Segment Open
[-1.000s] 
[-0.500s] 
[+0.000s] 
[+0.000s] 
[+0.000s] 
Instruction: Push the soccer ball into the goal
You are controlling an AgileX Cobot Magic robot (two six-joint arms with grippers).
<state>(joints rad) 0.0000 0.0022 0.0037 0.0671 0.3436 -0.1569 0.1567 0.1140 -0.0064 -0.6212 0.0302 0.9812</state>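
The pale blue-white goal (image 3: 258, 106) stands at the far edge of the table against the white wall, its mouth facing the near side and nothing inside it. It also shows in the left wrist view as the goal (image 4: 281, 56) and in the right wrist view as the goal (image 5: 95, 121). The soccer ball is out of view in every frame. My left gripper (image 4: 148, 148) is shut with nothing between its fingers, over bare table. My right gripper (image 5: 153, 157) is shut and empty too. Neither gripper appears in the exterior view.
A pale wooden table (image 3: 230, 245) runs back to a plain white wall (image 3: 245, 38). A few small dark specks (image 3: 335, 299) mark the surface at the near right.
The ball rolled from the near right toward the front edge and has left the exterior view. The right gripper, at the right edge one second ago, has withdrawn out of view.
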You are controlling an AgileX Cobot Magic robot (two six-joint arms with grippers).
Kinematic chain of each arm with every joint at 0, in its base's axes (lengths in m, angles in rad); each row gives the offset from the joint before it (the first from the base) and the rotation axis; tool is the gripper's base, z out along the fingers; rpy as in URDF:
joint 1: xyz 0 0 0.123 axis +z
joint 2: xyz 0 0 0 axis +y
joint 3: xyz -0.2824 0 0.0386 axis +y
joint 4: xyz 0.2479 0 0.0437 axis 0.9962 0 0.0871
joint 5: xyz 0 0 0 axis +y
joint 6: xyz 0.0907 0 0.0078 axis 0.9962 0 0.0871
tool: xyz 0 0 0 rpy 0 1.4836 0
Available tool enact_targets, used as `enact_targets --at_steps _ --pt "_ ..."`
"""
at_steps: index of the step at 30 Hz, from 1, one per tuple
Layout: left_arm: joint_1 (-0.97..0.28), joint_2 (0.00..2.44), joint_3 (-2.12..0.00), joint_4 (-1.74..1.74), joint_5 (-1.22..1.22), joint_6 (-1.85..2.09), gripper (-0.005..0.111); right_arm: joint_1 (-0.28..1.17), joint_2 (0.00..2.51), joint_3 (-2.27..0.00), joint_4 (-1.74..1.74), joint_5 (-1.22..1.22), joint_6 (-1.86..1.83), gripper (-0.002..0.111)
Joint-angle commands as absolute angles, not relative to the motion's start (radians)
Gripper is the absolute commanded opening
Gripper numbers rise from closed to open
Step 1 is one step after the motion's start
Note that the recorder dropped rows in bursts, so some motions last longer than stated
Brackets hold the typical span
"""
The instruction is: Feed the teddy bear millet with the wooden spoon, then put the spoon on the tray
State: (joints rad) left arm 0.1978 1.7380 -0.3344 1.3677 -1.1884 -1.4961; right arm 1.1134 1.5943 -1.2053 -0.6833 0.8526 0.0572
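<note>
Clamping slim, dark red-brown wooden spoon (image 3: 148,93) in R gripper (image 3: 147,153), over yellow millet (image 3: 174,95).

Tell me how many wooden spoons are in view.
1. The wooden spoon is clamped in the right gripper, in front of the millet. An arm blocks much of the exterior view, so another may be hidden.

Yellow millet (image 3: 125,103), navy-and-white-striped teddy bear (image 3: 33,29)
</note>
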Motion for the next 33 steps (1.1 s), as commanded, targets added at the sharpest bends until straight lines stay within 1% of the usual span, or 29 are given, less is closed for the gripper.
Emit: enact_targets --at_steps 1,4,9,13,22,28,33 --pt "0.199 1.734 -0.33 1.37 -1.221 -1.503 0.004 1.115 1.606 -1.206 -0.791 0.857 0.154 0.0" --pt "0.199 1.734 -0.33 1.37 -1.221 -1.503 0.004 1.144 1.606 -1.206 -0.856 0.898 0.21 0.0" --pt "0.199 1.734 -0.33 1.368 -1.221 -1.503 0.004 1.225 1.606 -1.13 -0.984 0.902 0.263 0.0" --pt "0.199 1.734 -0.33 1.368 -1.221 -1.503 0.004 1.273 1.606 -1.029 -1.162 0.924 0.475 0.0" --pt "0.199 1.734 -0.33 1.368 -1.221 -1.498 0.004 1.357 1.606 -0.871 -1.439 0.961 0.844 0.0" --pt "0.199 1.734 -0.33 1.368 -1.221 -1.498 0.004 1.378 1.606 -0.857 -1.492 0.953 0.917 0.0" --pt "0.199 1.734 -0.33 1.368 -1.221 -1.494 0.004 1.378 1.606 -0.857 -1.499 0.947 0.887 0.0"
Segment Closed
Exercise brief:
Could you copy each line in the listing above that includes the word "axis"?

Your response:
Kinematic chain of each arm with every joint at 0, in its base's axes (lengths in m, angles in rad); each row gives the offset from the joint before it (the first from the base) and the rotation axis; tool is the gripper's base, z out along the fingers; rpy as in URDF:
joint 1: xyz 0 0 0.123 axis +z
joint 2: xyz 0 0 0 axis +y
joint 3: xyz -0.2824 0 0.0386 axis +y
joint 4: xyz 0.2479 0 0.0437 axis 0.9962 0 0.0871
joint 5: xyz 0 0 0 axis +y
joint 6: xyz 0.0907 0 0.0078 axis 0.9962 0 0.0871

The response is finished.